**Exercise brief:** Quote the entries below from the line with "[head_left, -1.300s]" through the line with "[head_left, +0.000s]", both ends included, and only those lines.

**Data:**
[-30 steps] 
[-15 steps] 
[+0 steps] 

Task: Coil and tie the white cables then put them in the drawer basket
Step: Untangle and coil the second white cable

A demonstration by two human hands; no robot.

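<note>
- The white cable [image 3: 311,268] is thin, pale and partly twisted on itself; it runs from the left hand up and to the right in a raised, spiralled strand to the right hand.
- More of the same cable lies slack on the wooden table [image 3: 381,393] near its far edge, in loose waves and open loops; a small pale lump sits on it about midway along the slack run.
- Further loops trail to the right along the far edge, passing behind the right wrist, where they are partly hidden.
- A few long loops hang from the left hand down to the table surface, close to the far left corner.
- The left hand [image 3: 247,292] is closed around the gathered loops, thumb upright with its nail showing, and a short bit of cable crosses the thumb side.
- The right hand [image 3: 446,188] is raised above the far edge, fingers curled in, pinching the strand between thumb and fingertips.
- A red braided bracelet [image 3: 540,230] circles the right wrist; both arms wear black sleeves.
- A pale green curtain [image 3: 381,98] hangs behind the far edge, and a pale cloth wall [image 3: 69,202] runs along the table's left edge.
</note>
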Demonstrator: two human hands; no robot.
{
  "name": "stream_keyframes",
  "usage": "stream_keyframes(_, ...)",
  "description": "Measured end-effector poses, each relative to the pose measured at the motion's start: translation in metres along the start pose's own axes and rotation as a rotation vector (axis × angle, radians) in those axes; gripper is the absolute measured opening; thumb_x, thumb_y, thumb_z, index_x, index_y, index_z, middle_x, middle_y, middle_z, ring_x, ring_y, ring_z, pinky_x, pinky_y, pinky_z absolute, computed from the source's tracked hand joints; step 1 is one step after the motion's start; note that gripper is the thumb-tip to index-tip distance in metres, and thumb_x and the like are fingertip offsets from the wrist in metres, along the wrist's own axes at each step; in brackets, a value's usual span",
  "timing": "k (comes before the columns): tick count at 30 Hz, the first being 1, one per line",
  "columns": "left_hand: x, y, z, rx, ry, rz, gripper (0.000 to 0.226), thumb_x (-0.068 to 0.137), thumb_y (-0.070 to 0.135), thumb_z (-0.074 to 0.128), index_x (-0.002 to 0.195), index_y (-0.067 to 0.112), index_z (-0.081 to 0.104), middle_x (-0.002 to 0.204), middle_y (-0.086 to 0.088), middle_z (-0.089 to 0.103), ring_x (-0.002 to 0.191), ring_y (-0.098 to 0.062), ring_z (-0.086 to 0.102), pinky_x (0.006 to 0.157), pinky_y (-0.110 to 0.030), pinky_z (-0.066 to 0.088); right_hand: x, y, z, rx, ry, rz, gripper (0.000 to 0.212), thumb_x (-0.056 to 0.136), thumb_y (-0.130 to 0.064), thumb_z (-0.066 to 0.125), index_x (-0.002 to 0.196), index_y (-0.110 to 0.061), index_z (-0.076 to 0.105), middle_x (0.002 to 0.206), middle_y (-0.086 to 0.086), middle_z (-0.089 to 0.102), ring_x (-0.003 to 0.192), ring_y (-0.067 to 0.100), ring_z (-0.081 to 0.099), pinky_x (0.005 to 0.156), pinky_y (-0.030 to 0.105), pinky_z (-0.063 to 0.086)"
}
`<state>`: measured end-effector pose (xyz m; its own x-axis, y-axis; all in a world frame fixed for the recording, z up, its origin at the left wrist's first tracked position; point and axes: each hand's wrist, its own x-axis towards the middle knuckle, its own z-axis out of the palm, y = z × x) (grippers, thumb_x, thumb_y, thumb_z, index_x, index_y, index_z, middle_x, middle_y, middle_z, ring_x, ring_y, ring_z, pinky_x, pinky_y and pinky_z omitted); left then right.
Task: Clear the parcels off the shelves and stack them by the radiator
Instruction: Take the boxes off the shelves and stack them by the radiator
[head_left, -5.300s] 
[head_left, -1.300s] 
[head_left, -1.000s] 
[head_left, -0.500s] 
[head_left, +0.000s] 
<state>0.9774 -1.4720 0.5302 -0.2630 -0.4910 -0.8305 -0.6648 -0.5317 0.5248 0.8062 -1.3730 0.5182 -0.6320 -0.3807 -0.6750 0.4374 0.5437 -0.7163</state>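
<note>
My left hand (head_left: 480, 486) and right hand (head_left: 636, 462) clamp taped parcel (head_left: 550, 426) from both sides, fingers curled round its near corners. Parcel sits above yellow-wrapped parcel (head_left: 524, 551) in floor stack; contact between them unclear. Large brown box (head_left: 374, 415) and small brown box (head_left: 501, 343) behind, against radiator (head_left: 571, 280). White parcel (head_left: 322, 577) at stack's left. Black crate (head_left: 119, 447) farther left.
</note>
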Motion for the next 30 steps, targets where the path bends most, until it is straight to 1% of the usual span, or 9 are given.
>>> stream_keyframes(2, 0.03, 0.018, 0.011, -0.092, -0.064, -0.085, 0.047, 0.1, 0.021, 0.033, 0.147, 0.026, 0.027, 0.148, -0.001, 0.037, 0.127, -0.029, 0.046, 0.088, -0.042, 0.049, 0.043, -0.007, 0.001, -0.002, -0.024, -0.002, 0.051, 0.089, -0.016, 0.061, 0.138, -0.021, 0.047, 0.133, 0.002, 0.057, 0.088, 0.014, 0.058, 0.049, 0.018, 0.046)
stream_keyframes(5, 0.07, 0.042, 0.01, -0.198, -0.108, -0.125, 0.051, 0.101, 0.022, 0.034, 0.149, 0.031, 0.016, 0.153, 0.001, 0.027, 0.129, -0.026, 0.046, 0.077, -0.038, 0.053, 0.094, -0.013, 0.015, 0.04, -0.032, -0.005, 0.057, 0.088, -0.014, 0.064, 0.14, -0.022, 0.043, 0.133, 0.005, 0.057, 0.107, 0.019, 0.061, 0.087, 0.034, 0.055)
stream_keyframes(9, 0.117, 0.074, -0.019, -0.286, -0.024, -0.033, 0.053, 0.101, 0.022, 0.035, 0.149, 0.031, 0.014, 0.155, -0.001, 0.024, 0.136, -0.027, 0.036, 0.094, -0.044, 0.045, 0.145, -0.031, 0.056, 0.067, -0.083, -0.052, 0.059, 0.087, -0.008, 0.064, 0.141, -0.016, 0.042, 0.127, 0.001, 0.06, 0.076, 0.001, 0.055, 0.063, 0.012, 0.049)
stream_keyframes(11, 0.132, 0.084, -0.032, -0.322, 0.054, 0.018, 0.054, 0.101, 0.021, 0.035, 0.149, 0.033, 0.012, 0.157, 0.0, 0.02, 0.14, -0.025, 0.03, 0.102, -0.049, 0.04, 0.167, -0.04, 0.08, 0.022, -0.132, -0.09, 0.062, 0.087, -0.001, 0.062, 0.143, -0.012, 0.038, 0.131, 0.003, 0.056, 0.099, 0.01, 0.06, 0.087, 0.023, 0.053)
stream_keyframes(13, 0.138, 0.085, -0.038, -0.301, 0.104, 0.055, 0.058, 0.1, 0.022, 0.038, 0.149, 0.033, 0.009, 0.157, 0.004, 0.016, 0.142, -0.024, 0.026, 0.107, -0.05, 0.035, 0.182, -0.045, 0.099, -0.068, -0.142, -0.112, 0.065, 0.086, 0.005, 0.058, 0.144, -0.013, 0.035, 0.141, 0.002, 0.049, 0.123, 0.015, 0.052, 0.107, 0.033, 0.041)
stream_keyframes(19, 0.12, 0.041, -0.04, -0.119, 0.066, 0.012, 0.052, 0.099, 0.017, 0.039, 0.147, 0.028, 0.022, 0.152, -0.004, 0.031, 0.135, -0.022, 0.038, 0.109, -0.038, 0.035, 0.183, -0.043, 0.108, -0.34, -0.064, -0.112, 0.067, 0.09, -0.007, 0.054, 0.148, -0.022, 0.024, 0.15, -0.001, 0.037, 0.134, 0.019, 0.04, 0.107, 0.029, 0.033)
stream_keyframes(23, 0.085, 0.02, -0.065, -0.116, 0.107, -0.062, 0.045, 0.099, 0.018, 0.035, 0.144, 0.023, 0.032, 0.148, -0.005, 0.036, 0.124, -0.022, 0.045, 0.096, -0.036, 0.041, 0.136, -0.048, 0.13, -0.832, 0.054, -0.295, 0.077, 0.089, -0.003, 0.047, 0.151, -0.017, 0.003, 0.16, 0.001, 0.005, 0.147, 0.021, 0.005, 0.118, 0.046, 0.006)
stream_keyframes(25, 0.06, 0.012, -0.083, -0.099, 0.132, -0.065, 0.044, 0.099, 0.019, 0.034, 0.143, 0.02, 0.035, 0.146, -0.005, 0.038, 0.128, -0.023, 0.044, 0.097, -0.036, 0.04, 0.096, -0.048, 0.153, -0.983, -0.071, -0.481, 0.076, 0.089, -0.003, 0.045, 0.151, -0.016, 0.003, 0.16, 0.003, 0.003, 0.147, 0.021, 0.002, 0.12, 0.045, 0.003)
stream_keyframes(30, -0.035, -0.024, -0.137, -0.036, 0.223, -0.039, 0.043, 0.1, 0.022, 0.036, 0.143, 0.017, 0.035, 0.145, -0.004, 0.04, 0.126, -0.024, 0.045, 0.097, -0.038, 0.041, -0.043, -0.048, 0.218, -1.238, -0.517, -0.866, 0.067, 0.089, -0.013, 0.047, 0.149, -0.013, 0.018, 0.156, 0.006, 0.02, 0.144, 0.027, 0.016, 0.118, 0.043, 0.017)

**Solution to this problem:**
[head_left, -1.300s] 
[head_left, -1.000s] 
[head_left, -0.500s] 
[head_left, +0.000s] 

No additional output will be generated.